I am different from Van Gogh.

"So, I can't understand him."

It's bitter. I wanted to understand him.

But that doesn't mean I want to live a life like his.

I spoke to myself while looking at the stars.

"Were you lonely, or were you solitary?"

Many people confuse loneliness and solitude as the same.

"But think about it. While there are many words in Eastern languages that mean the same thing, intuitive English is different. In English, loneliness and solitude are expressed by different words.

Loneliness is loneliness.

Solitude is solitude.

While they are almost the same in the dictionary, they are distinctly different in psychological terms.

Loneliness is the alienation of being rejected by others despite needing them.

Solitude is voluntary self-isolation despite others needing you.

And solitude means enjoying being alone.

Loneliness is the pain of being alone, but solitude is the joy of it.

What about van Gogh at that time?

The van Gogh I saw was clearly someone who enjoyed solitude. Of course, until he walked into the hospital after being ostracized by everyone he was close to in Arles following the incident.

I'm curious about the truth behind his suicide.

But whether someone killed him or he ended his own life, knowing that just satisfies my curiosity.

The museum doesn't show me dreams just to satisfy my curiosity.

“Yeah, how lonely could I be, how solitary could I be.
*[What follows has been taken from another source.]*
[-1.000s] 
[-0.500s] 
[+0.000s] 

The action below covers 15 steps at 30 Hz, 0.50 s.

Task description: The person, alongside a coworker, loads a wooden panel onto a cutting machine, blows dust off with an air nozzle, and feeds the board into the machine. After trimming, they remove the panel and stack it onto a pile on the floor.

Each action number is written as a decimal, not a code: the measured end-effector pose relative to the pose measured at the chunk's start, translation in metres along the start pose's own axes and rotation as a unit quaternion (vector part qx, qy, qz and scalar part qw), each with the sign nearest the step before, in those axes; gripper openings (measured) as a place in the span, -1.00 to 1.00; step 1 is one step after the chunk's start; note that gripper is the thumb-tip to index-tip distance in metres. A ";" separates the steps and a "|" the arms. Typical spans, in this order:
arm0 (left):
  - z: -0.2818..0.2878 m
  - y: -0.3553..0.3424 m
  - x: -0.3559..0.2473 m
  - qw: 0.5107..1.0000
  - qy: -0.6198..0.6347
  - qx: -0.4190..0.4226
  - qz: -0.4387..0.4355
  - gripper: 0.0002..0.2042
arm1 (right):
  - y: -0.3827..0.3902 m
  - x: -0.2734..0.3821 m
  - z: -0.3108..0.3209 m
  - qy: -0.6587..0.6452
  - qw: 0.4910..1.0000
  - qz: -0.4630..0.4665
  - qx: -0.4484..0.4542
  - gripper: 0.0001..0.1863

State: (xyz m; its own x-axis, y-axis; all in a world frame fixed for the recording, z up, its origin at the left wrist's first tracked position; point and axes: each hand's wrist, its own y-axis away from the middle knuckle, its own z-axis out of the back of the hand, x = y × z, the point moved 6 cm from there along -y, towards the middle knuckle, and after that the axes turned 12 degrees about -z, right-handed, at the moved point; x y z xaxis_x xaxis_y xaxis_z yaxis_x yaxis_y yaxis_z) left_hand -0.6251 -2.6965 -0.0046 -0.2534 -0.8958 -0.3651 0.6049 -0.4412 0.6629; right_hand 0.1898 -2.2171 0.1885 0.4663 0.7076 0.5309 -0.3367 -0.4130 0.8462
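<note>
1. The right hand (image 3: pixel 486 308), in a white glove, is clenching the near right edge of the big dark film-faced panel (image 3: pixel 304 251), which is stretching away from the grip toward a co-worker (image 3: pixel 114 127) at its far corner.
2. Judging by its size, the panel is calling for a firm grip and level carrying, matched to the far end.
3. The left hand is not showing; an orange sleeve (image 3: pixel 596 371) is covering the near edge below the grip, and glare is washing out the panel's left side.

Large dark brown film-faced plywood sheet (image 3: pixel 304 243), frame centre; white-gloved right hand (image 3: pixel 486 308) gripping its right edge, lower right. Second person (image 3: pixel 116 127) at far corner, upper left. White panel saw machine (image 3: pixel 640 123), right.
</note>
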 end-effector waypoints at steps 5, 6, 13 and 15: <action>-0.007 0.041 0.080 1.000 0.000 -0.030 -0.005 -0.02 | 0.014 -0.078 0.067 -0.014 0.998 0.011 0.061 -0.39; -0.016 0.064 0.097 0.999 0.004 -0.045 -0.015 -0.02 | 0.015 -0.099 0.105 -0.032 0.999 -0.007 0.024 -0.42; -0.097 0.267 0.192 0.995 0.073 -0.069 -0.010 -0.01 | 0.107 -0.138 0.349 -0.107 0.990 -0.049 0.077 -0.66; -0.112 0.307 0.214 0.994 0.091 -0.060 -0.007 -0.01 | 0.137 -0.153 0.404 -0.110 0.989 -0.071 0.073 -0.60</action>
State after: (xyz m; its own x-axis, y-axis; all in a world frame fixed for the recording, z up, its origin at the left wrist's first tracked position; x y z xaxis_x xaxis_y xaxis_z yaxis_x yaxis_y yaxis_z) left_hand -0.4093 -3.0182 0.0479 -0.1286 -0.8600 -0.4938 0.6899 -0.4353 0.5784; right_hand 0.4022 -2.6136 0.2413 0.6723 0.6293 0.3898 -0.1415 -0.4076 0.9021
Honestly, there's no one treating me like a madman like the people of Arles back then. I'm overreacting, overreacting. Ban Jeong-hoon, I'm disappointed in you.”


But as I say that, I'm smiling.

Isn't that cunning?

Humans are beings who realize the preciousness of their lives by watching others more unfortunate than themselves.

Today, I'll go to bed sober instead of drinking and start anew tomorrow.